JACQUES. — Et pourquoi voulez-vous que Florence vous aime ? De quel droit le lui demandez-vous ? et comment osez-vous le lui demander ainsi, vous qui auriez de la réserve, de la crainte, de la pudeur enfin, si vous étiez repentante comme vous prétendez l’être ?

MYRTO. — Mon Dieu ! est-ce que je rougis ? Oui, je sens un feu monter à ma figure comme quand j’avais quinze ans ! Jacques, vous me faites rougir ! Est-ce de l’amour-propre blessé ou de la bonté ? Est-ce du repentir ou de la colère ? Tenez, je ne sais pas, mais je souffre bien ! JACQUES. — Souffrez, Myrto ; pourquoi ne souffririez-vous pas ? Il y a tant de consciences pures qui souffrent affreusement sans l’avoir mérité !

MYRTO. — Ah ! que vous devenez cruel pour moi, vous ! Il est meilleur, lui ! il ne me dit rien.

FLORENCE. — Eh bien, répondez donc à monsieur Jacques, qui vous interroge ; pourquoi voulez-vous que je vous aime ?

MYRTO. — Je n’ose plus vous répondre ! J’allais vous dire que c’est parce que je vous aime, moi ; mais vous me trouvez hardie, et je sens qu’en effet une femme ne doit pas dire cela à un homme qu’elle respecte !

JACQUES. — Quand même vous auriez le droit de le dire, avez-vous celui d’exiger qu’on y croie ? À sa prière, à son exhortation, vous avez renoncé à une mauvaise action, à une détestable vengeance.

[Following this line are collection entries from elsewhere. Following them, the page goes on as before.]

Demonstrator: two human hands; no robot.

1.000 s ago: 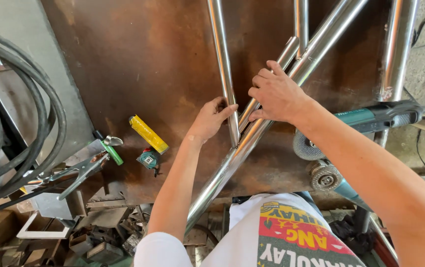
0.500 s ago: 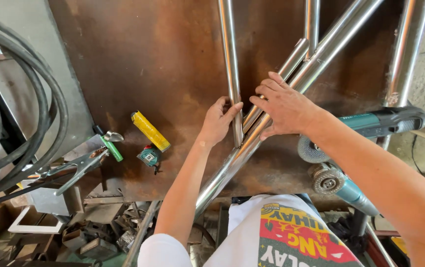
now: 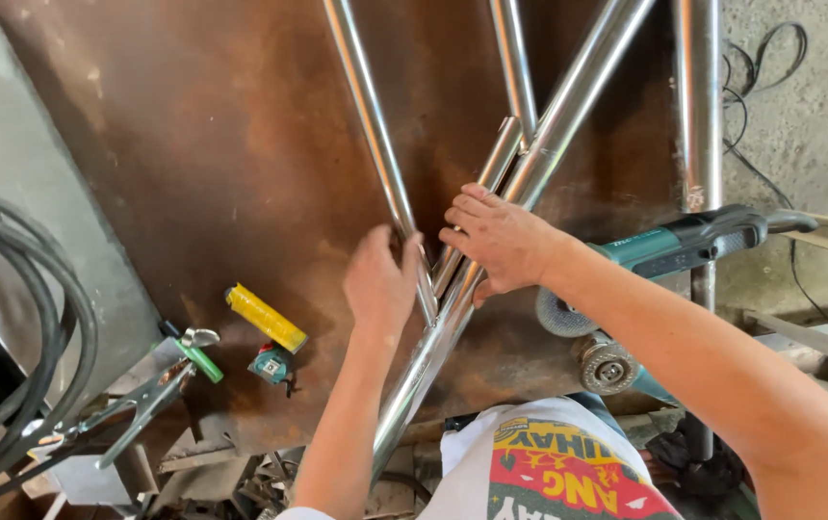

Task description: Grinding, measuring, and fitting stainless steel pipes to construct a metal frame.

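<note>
A rusty brown steel plate (image 3: 202,164) fills most of the frame, and on it lie several shiny metal tubes that cross near the centre. The thick tube (image 3: 568,106) runs from the top right of the frame down to the lower middle, a thin tube (image 3: 366,116) slants from the top centre down to meet it, and a short tube (image 3: 491,169) lies between the two, just beside the thick one. The left hand (image 3: 380,284) sits at the centre of the frame with its fingers curled over the lower end of the thin tube; the thumb side is hidden, so how tightly it closes on the tube cannot be told. The right hand (image 3: 501,241) lies just to the right of it, palm down and fingers spread, pressing flat on the thick tube and the short tube where they come together, not wrapped around either. A further tube (image 3: 698,106) stands nearly vertical at the right of the frame. Under the right forearm, at the right centre, rests a teal and black angle grinder (image 3: 674,246), and below it a second grinder with a wire wheel (image 3: 607,364). At the lower left of the plate lie a yellow roll (image 3: 265,318) and a small teal tape measure (image 3: 270,366), with a green-handled clamp (image 3: 159,390) at the plate's edge. Thick black cables (image 3: 29,318) loop along the left edge of the frame.
</note>
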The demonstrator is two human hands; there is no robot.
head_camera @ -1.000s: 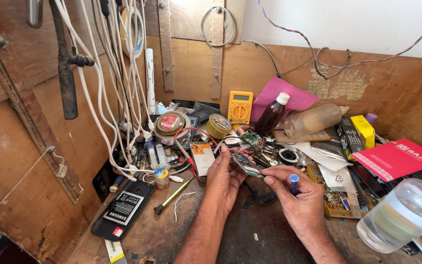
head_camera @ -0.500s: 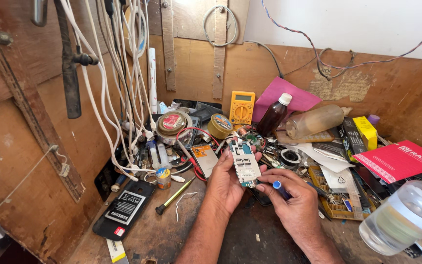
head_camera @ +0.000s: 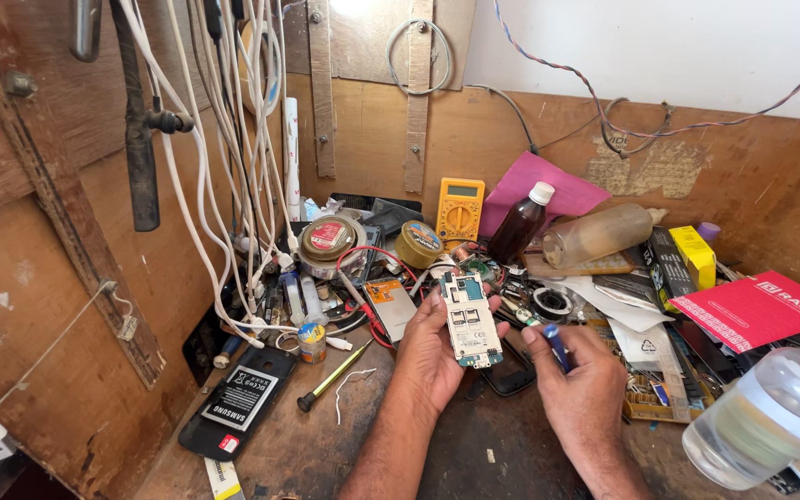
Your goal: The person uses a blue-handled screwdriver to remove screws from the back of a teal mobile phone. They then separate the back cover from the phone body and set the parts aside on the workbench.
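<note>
My left hand (head_camera: 434, 356) holds a phone circuit board (head_camera: 470, 318) upright, its white and green face turned toward me. My right hand (head_camera: 578, 384) is closed around a small blue-handled tool (head_camera: 556, 343) just right of the board, the tip pointing up toward the board's edge. A dark phone body (head_camera: 511, 373) lies on the bench between the two hands.
A black phone back with a battery (head_camera: 238, 400) lies at left beside a screwdriver (head_camera: 331, 381). White cables (head_camera: 233, 185) hang at left. Behind are a yellow multimeter (head_camera: 459, 209), a brown bottle (head_camera: 521, 222), solder tins (head_camera: 329, 239), a red booklet (head_camera: 752, 306) and a clear bottle (head_camera: 775, 417).
My left hand has turned the circuit board from flat to upright, facing me. My right hand with the blue tool has moved in closer to the board.
</note>
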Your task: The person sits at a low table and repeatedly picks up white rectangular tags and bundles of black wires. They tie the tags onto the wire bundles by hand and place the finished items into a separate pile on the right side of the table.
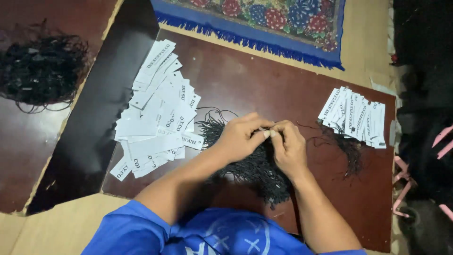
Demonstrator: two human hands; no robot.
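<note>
My left hand [240,137] and my right hand [289,147] meet fingertip to fingertip over a bundle of black strings [257,165] on a dark brown board [264,80]. Both pinch something small and pale between the fingertips; what it is I cannot tell. A large heap of white paper tags [158,108] lies to the left of my left hand. A smaller row of white tags with black strings attached [354,115] lies to the right of my right hand.
A tangled pile of black strings [42,68] sits on another brown board at the far left. A black panel [99,108] lies between the boards. A blue flowered rug [283,19] is at the top. Pink hangers [401,189] lie at the right edge.
</note>
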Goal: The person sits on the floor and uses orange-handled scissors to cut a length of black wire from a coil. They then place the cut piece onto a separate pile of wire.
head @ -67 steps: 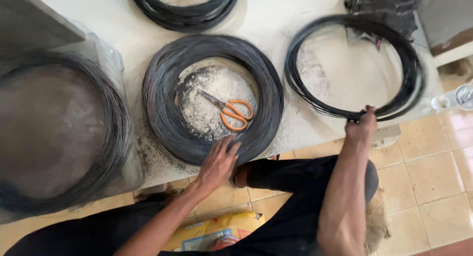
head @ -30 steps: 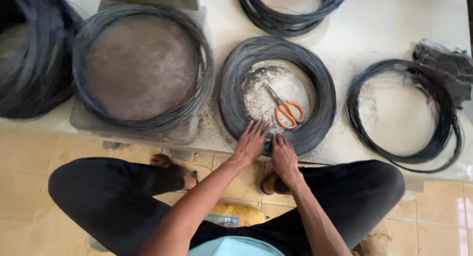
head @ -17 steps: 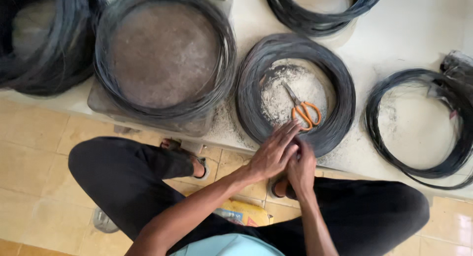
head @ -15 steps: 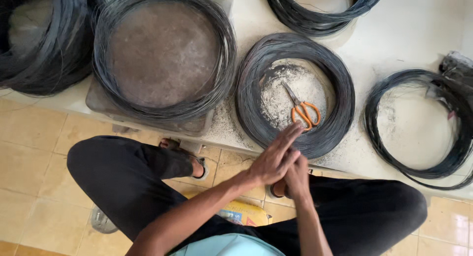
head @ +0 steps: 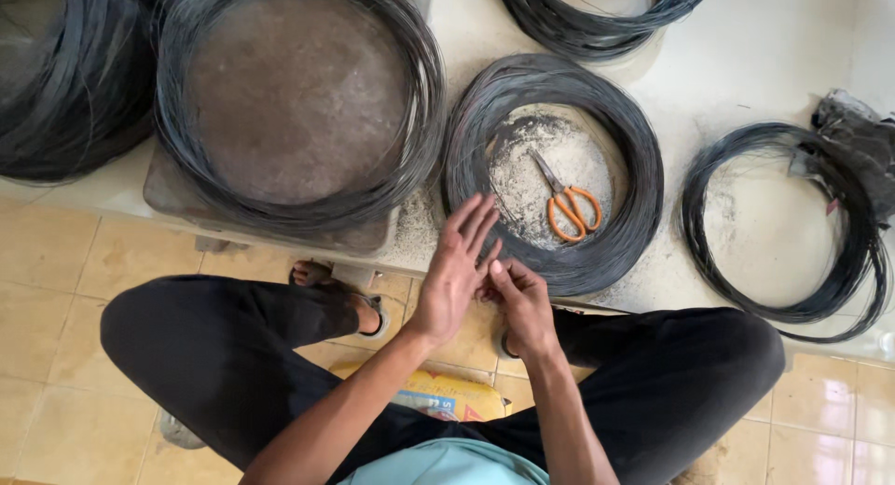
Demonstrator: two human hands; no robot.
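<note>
Near frame centre, both hands meet just below the middle wire coil (head: 634, 168), over the platform's front edge. Left hand (head: 454, 280) is upright, palm turned toward right, fingers (head: 475, 222) spread wide and straight, tips overlapping the coil's near rim in view; can't tell if they touch it. Right hand (head: 524, 303) sits just beside it, fingers curled narrow, thumb tip pressed against left palm/thumb area. Poss. a thin wire strand pinched between them, too fine to confirm.

Middle coil = dark thin wire, lies flat on pale platform (head: 764, 47), ring of grey dust inside it. Orange-handled scissors (head: 565, 201) lie inside that ring, blades shut, pointing up-left, apart from both hands.

Other stuff: big wire coil (head: 186, 159) wrapped around a round brown slab (head: 298, 93), left of middle coil. Another dark coil bundle (head: 65, 112) at far left. Thinner loose coil (head: 844, 280) at right, dark cloth/bag (head: 862, 149) on its upper right part. One more coil (head: 597, 23) at top, partly cut off.

Person sits cross-legged on tan tiled floor (head: 47, 289), black trousers (head: 233, 354), sandalled foot (head: 336, 284) showing under left forearm. Yellow printed packet (head: 447, 396) on floor between legs.
</note>
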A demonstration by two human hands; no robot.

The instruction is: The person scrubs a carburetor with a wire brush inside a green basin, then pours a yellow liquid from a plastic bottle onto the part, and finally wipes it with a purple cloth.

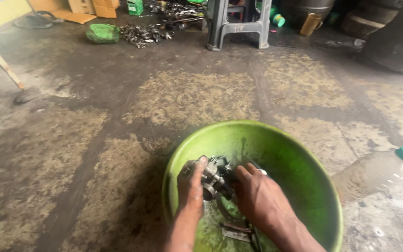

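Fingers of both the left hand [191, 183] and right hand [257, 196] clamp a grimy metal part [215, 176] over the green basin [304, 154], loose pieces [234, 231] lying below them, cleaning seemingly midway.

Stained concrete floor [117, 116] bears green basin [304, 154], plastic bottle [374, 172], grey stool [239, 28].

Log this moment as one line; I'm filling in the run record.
left hand: grip on metal part | right hand: grip on same part | where: inside green basin | nearby: plastic bottle right of basin
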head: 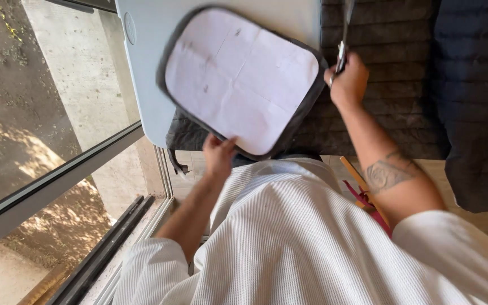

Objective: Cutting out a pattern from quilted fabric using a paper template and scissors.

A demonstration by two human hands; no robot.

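My left hand (219, 153) grips the paper-topped grey fabric panel (241, 79) by its near edge, my right hand (347, 82) grips scissors (343, 48) beside it (corners rounded; cutting apparently near done).

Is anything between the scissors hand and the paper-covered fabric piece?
Nothing visible. The right hand holds the scissors right at the piece's right edge, and the left hand grips its lower edge.

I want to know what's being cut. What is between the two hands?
In the head view, a rounded dark grey fabric piece with white paper pattern on it spans from left hand to right hand, which holds scissors.
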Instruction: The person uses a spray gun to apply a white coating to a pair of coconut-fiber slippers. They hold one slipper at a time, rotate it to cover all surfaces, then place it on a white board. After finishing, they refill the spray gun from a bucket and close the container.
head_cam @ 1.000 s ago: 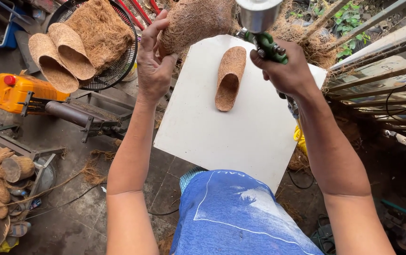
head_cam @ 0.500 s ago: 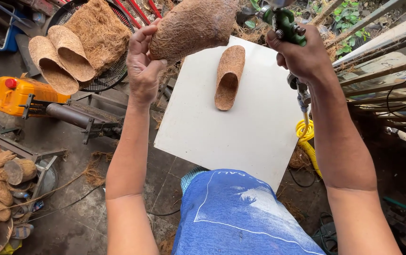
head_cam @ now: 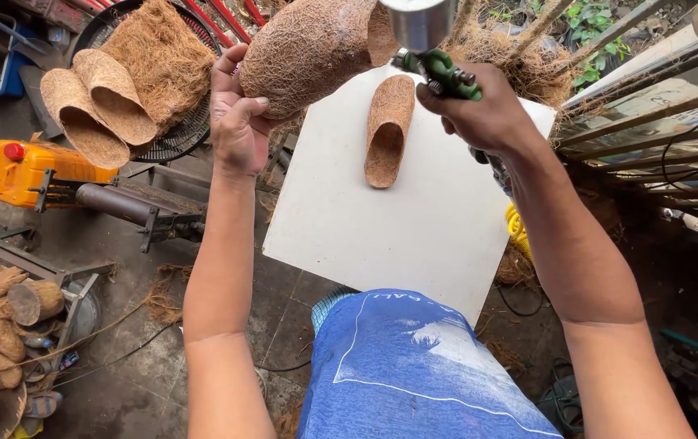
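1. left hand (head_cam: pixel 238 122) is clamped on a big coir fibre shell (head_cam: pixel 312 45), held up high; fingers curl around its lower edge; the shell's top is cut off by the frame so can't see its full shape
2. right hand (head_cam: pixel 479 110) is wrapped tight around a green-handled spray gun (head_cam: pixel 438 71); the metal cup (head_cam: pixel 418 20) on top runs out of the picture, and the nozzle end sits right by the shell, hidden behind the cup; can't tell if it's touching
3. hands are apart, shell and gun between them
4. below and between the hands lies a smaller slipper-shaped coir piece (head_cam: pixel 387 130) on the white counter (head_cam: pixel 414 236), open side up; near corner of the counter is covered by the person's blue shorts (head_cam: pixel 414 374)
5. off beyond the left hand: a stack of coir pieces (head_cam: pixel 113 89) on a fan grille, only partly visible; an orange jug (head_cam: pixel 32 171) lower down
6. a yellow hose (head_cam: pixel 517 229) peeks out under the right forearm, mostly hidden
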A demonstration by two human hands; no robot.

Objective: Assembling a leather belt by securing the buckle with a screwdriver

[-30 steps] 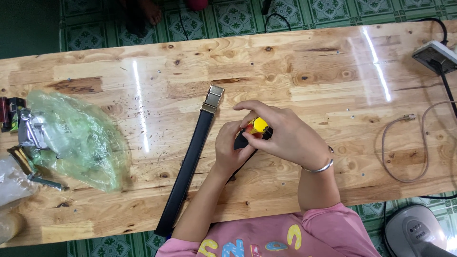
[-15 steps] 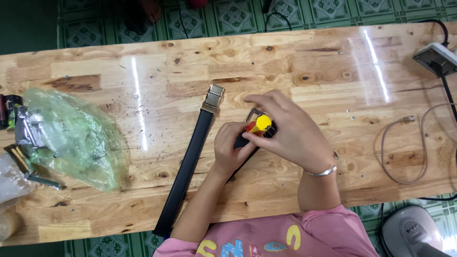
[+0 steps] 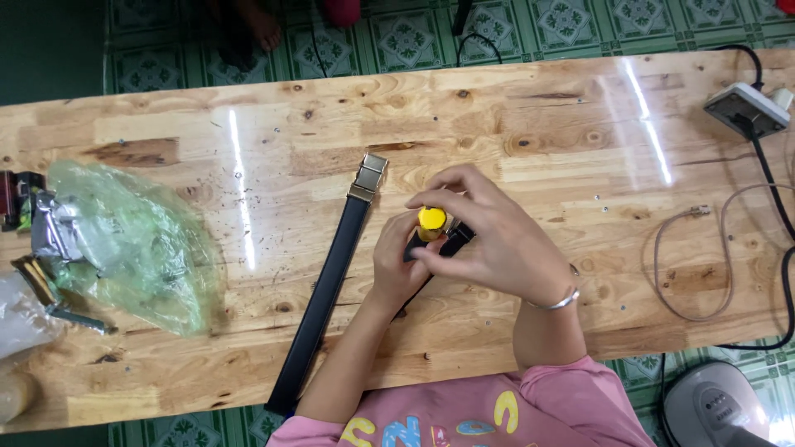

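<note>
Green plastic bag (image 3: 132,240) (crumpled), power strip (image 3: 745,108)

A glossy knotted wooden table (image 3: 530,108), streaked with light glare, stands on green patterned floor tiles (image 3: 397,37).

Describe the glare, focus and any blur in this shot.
Head view: two bright streaks of glare run across the glossy wooden table, one left of the black belt, one toward the right end. Both hands, left hand and right hand, around the yellow-tipped tool look sharp, as does the crinkled green plastic bag; no obvious motion blur.
</note>
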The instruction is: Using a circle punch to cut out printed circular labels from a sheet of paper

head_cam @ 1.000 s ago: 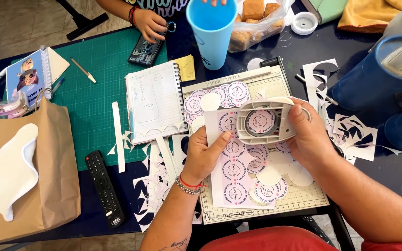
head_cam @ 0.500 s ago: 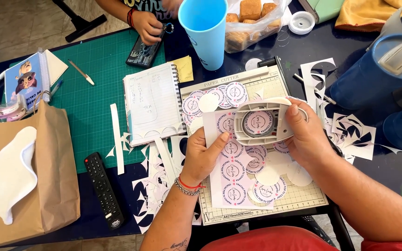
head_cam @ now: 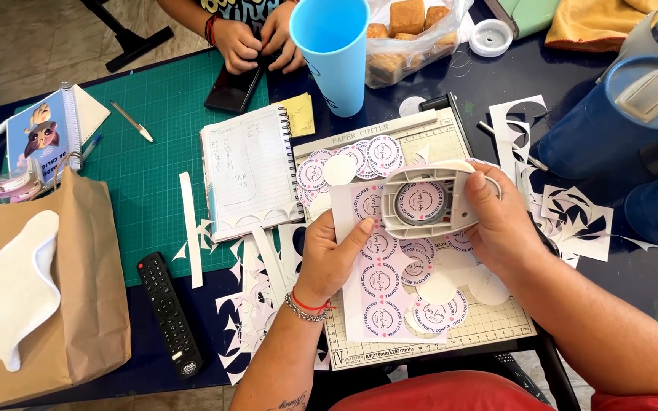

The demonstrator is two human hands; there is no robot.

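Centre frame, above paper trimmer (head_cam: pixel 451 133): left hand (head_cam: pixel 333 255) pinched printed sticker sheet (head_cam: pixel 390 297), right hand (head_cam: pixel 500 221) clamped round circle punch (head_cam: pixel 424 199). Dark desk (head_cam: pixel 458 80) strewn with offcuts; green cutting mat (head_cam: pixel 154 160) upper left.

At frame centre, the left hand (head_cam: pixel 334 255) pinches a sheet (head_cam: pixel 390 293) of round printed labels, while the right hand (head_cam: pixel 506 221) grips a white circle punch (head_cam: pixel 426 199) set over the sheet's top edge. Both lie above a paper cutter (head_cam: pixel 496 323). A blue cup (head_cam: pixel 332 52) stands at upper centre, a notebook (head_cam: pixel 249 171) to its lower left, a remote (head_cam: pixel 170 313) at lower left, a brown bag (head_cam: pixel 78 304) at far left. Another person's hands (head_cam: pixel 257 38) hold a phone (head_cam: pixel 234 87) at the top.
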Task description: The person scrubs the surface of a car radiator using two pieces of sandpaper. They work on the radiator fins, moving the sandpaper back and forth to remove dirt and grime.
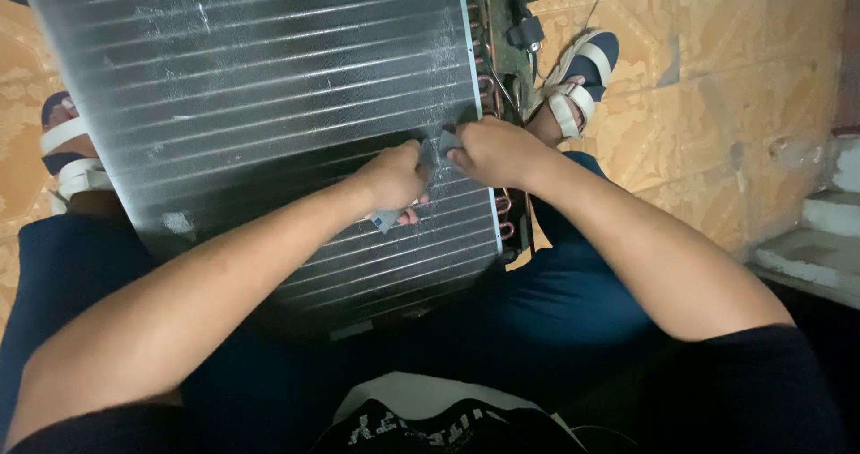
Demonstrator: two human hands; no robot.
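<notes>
View from the head, looking down at a seated person's lap. A large finned metal coil (269, 105), the kind from an air conditioner, leans across the knees, its thin silver fins running in close rows with darker bands between them. Copper tube bends (502, 208) show along the coil's right edge, and a dark green side plate (493, 24) runs up that edge toward the top.

Both hands meet near the coil's lower right part. The left hand (394, 178) has its fingers curled around a small grey flat tool (387, 218), likely a fin comb, pressed against the fins. The right hand (497, 152) has its fingers closed on another small grey piece (445, 141), just beside the left hand and touching the fins.

Beyond the coil, two feet in white and navy sandals (578, 82) rest on a patterned tan tile floor (717, 87). Pale concrete steps (815, 239) sit well to the right of the coil.

As a judgement: the fins look thin and soft, so uneven pressure could bend or flatten them, and their sharp edges could nick a fingertip if a hand slips.
</notes>
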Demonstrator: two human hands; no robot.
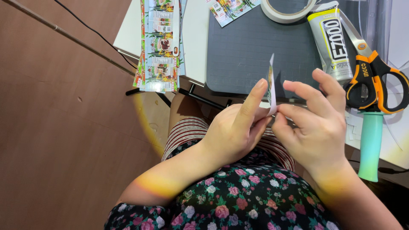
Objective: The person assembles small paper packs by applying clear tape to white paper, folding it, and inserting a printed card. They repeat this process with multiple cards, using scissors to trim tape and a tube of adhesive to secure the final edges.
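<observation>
My left hand point(236, 127) and my right hand point(317, 121) meet above my lap, both pinching a small white paper strip point(271, 87) with a printed face. The strip stands on edge, seen almost side-on, rising above my fingertips. My left index finger runs up along its left side. My right thumb and fingers grip its lower edge from the right. The strip is held just in front of the near edge of a dark grey cutting mat point(243, 51).
A stack of printed colourful strips point(159, 47) lies at the table's left edge. On the mat's far side sit a tape roll point(287, 12) and a glue tube point(332, 40). Orange-handled scissors point(375, 81) and a teal-handled tool point(370, 145) lie right. Brown floor spreads left.
</observation>
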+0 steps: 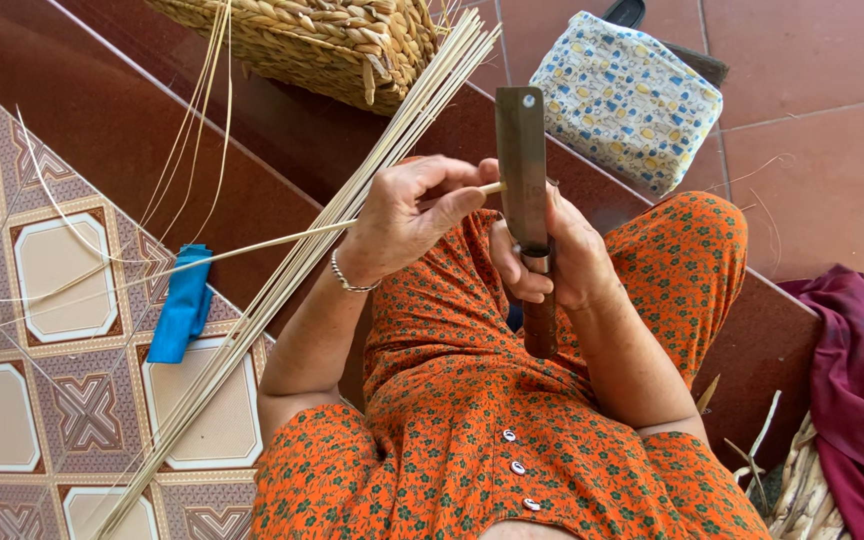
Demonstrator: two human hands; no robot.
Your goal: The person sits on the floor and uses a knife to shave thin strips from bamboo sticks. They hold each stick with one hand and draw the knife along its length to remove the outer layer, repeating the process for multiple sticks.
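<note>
Right hand (562,255) clamped on cleaver (524,170) handle, blade upright; left hand (407,215) pinches bamboo strip (252,243) against blade; woven basket (322,40) beyond the cleaver

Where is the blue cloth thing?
In the head view, the blue cloth lies on the left, on the patterned tile floor, beside the bundle of thin sticks.

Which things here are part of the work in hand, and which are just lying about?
In use: left hand holding thin cane strip; right hand holding knife; bundle of strips.
Lying about: woven basket, blue cloth, patterned pouch, maroon cloth.
</note>
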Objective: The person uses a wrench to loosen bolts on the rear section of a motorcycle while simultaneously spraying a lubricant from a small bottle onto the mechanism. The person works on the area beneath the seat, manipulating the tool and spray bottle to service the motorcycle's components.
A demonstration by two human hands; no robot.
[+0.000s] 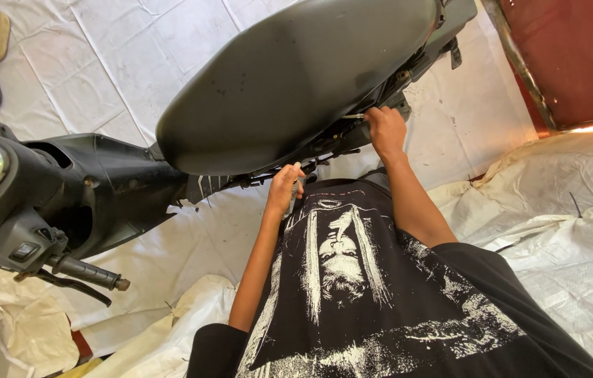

Vous vouliez perdre une femme qui n’avait d’autre tort envers vous que celui d’être moins perdue que vous. C’était une pensée infâme que vous aviez là, Florence vous l’a ôtée ; remerciez-le de l’avoir voulu, de l’avoir fait, et n’exigez pas que ce soit lui qui vous récompense, quand c’est lui qui vous sauve.

MYRTO. — Vous m’écrasez, vous avez raison ? Mais ce n’est pas ma faute si j’ai renoncé à faire le mal par amour et non par devoir.